Trois autres limites vous éviteront une déception en pharmacie :
- Injections : les antalgiques et myorelaxants sous forme injectable restent hors champ, sans exception.
- Antiseptiques iodés : seuls les produits sans composés iodés sont prescriptibles.
- Sérum hypertonique : une ordonnance médicale initiale reste obligatoire ; le kiné ne fait que renouveler.
Le sérum salé hypertonique en nébulisation illustre bien ce cadre protecteur : comptez d’abord sur votre médecin traitant pour la première ordonnance, le kiné n’intervient qu’en renouvellement.
Comment obtenir ces produits en pharmacie et être remboursé ?
Muni de votre ordonnance de kiné, vous passez à la pharmacie comme pour un médicament classique. Le pharmacien délivre les dispositifs et médicaments inscrits sur la liste de l’arrêté, sans distinction de professionnel prescripteur.

À titre de comparaison, les infirmiers disposent de droits distincts depuis juin 2026 : antiseptiques, pansements et substituts nicotiniques, mais ni antalgiques de palier 1 ni myorelaxants.
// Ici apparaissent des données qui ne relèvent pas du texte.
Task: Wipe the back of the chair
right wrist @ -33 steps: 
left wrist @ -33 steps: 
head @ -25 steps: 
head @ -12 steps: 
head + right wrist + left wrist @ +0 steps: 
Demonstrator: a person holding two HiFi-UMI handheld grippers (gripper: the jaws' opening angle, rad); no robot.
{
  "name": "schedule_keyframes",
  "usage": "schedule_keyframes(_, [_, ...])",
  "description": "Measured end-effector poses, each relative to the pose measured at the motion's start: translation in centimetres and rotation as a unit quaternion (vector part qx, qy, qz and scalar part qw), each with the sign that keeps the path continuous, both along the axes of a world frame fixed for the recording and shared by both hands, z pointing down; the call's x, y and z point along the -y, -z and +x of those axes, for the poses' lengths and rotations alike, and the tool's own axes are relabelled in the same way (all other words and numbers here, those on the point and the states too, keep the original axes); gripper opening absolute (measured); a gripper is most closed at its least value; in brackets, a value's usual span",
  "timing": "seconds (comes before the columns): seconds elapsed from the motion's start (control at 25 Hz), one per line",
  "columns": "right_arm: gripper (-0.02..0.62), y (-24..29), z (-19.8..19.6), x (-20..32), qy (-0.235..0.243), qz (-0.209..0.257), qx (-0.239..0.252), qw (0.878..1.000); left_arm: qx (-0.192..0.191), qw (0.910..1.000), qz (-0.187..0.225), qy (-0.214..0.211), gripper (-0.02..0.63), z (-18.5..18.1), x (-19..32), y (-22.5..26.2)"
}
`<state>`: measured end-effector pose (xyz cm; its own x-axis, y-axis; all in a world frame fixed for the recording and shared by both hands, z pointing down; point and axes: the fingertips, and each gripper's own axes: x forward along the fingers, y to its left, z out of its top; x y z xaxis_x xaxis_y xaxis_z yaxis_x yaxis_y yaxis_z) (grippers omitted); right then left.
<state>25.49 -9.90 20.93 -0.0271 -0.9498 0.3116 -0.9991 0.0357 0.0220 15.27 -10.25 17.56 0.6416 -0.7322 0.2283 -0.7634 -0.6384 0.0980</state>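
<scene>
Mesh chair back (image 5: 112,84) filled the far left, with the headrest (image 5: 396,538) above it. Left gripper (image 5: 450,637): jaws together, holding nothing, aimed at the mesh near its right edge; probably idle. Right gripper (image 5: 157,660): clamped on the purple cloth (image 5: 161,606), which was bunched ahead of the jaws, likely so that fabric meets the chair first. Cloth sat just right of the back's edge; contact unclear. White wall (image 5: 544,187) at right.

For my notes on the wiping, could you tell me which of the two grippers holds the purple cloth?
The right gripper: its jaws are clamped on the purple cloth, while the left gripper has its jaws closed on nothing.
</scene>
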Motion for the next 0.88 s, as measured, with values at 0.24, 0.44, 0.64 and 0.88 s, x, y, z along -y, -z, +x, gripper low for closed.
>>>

Vous y gagnez clairement.
Un cas particulier à connaître : le sérum salé hypertonique pour nébulisation. Une prescription médicale initiale reste nécessaire, votre kiné ne peut en faire qu’un renouvellement.
Dès demain, vous pouvez repartir d’une séance avec une ordonnance de votre kiné pour un antalgique courant, une attelle ou un bas de contention. Vérifiez surtout les limites : renouvellement pour certains produits, remboursement selon l’inscription à la LPPR.